╔══
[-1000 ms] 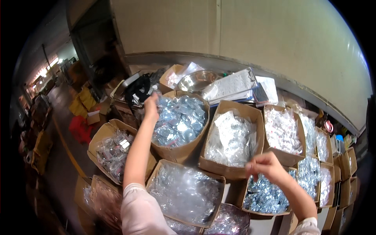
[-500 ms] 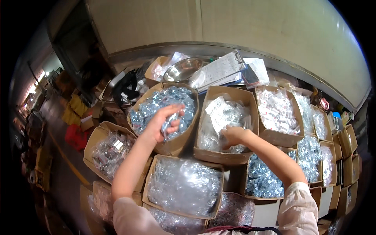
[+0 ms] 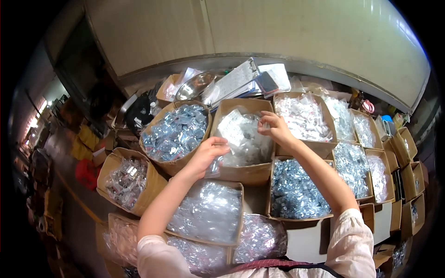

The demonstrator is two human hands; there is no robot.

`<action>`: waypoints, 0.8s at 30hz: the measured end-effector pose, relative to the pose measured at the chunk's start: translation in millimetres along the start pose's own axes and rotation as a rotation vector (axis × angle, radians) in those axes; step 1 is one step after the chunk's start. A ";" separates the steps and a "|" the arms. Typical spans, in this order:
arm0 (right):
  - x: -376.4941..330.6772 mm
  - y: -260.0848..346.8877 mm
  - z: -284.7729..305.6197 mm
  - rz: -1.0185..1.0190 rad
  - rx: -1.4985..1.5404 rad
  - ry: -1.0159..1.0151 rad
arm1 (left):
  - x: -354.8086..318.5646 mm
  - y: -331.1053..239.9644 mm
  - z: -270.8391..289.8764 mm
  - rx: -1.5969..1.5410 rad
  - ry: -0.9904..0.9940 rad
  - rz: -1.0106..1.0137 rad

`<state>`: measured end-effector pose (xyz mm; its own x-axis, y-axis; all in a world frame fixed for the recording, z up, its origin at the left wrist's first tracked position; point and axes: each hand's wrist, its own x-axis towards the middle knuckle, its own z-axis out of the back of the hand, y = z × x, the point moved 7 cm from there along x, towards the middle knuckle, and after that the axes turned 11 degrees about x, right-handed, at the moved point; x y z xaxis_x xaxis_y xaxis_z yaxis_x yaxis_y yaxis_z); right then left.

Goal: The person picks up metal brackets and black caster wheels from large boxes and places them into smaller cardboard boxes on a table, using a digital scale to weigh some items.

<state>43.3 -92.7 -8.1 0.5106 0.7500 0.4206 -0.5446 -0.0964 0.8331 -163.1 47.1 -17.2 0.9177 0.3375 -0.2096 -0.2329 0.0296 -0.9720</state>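
My left hand [image 3: 209, 156] is closed around small clear plastic packets [image 3: 214, 167], which hang below its fingers at the near left edge of the middle cardboard box [image 3: 248, 172]. Inside that box lie clear bags of small grey parts [image 3: 245, 141], with a white-printed bag [image 3: 230, 126] on top. My right hand [image 3: 276, 128] is raised over the box's right side, thumb and fingertips pinched together. Whatever is between those fingertips is too small to make out. To the left stands a box of bluish packets [image 3: 176, 129].
Nearby are boxes of white packets [image 3: 303, 116], blue-grey packets [image 3: 299, 190], clear bags [image 3: 208, 211] and mixed packets [image 3: 127, 183]. Behind them lie a metal bowl [image 3: 194, 85], a clipboard [image 3: 234, 83] and a dark phone-like slab [image 3: 267, 83]. A pale wall [image 3: 259, 32] rises beyond.
My left hand has moved from over the bluish packets to the middle box's near left edge, still holding packets. My right hand has lifted out of the middle box. The view has shifted.
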 end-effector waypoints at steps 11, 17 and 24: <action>-19.5 21.8 24.5 -0.014 0.609 -0.106 | 13.3 -21.0 -80.6 0.131 -0.111 -0.127; -16.5 -1.6 33.5 -0.172 0.490 -0.122 | 8.4 -13.5 -42.8 -0.228 -0.438 -0.124; 7.2 -65.7 110.4 0.072 -0.535 -0.315 | 11.0 18.9 6.6 -0.818 -0.251 -0.023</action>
<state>156.2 -153.2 -20.1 0.5876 0.5170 0.6224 -0.8010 0.2627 0.5380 -159.6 57.6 -37.2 0.7987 0.5461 -0.2527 0.1793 -0.6169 -0.7663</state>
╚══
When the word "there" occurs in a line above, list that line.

Expected answer
The demonstrator is two human hands; there is no robot.
`<state>`: measured end-effector pose (xyz mm; its own x-axis, y-axis; all in a world frame fixed for the recording, z up, its origin at the left wrist's first tracked position; point and axes: each hand's wrist, its own x-axis towards the middle knuckle, its own z-axis out of the back of the hand, y = z × x, the point moved 7 cm from there along x, towards the middle knuckle, and after that the axes turned 11 degrees about x, right-handed, at the moved point; x y z xaxis_x xaxis_y xaxis_z yaxis_x yaxis_y yaxis_z); right then left.

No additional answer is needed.